* [Required work] Could you return the listing below exactly, with every line intact?

* [Given data]
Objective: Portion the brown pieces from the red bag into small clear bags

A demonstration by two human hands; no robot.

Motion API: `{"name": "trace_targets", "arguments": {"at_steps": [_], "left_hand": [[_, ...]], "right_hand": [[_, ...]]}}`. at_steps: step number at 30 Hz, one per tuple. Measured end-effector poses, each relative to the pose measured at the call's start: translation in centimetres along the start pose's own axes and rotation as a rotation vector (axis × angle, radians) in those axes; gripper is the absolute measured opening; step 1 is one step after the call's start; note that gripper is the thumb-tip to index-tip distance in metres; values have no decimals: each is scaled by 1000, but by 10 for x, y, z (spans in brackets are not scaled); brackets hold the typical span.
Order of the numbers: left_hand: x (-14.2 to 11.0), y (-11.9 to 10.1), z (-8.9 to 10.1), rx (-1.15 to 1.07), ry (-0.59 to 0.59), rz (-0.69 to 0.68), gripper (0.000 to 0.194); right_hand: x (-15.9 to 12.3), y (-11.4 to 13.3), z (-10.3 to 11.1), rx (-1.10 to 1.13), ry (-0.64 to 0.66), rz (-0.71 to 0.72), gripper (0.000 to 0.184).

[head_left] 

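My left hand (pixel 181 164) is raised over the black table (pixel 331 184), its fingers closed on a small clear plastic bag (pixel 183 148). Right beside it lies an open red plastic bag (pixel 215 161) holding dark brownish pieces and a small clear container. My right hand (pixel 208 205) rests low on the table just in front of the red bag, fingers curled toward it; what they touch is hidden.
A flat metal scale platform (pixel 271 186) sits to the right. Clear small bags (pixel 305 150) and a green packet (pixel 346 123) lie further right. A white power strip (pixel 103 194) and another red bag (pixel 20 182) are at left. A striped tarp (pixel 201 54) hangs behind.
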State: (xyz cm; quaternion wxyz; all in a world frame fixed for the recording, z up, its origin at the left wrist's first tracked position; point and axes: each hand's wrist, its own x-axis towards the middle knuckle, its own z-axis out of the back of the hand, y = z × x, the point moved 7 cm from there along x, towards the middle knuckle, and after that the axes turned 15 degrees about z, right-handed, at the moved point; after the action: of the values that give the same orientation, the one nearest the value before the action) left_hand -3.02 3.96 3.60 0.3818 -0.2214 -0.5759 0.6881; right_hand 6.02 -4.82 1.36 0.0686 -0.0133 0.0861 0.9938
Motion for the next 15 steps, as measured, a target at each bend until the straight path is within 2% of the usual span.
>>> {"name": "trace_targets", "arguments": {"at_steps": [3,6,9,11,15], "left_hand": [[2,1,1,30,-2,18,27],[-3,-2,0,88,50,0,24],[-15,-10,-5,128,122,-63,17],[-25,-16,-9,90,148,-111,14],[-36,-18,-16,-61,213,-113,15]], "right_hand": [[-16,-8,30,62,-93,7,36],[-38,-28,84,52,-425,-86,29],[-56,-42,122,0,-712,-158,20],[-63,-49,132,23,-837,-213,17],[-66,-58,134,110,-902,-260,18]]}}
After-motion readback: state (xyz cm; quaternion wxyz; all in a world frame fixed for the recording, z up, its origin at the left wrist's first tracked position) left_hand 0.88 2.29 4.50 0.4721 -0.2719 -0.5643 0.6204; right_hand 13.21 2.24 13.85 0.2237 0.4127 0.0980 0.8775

* [Answer to this problem]
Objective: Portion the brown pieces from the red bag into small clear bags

A demonstration by two human hands; no robot.

Motion API: `{"name": "trace_targets", "arguments": {"at_steps": [_], "left_hand": [[_, ...]], "right_hand": [[_, ...]]}}`. at_steps: step number at 30 Hz, one per tuple. Measured end-effector poses, each relative to the pose measured at the call's start: translation in centimetres along the start pose's own axes and rotation as a rotation vector (axis × angle, radians) in those axes; gripper is the absolute measured opening; step 1 is one step after the call's start; note that gripper is the thumb-tip to index-tip distance in metres; values have no decimals: each is scaled by 1000, but by 10 for x, y, z (spans in brackets are not scaled); brackets hold the typical span.
Order of the numbers: left_hand: x (-14.2 to 11.0), y (-11.9 to 10.1), z (-8.9 to 10.1), rx (-1.15 to 1.07), ry (-0.59 to 0.59), rz (-0.69 to 0.68), gripper (0.000 to 0.194); right_hand: x (-15.9 to 12.3), y (-11.4 to 13.3), z (-10.3 to 11.1), rx (-1.10 to 1.13), ry (-0.64 to 0.66), rz (-0.71 to 0.72), gripper (0.000 to 0.184).

[head_left] 

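My left hand (pixel 181 164) is raised over the black table (pixel 331 184), its fingers closed on a small clear plastic bag (pixel 183 148). Right beside it lies an open red plastic bag (pixel 215 161) holding dark brownish pieces and a small clear container. My right hand (pixel 208 205) rests low on the table just in front of the red bag, fingers curled toward it; what they touch is hidden.
A flat metal scale platform (pixel 271 186) sits to the right. Clear small bags (pixel 305 150) and a green packet (pixel 346 123) lie further right. A white power strip (pixel 103 194) and another red bag (pixel 20 182) are at left. A striped tarp (pixel 201 54) hangs behind.
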State: (xyz cm; quaternion wxyz; all in a world frame fixed for the recording, z up, its origin at the left wrist's first tracked position; point and axes: each hand's wrist, its own x-axis towards the middle knuckle, its own z-axis out of the back of the hand, y = z × x, the point moved 7 cm from there along x, towards the middle knuckle, and after that the axes turned 15 degrees about z, right-handed, at the moved point; after the action: of the values that give the same orientation, the one nearest the value before the action) left_hand -3.02 3.96 3.60 0.3818 -0.2214 -0.5759 0.6881; right_hand 6.02 -4.82 1.36 0.0686 -0.0133 0.0861 0.9938
Motion for the next 15 steps, as measured, a target at each bend until the straight path is within 2% of the usual span.
>>> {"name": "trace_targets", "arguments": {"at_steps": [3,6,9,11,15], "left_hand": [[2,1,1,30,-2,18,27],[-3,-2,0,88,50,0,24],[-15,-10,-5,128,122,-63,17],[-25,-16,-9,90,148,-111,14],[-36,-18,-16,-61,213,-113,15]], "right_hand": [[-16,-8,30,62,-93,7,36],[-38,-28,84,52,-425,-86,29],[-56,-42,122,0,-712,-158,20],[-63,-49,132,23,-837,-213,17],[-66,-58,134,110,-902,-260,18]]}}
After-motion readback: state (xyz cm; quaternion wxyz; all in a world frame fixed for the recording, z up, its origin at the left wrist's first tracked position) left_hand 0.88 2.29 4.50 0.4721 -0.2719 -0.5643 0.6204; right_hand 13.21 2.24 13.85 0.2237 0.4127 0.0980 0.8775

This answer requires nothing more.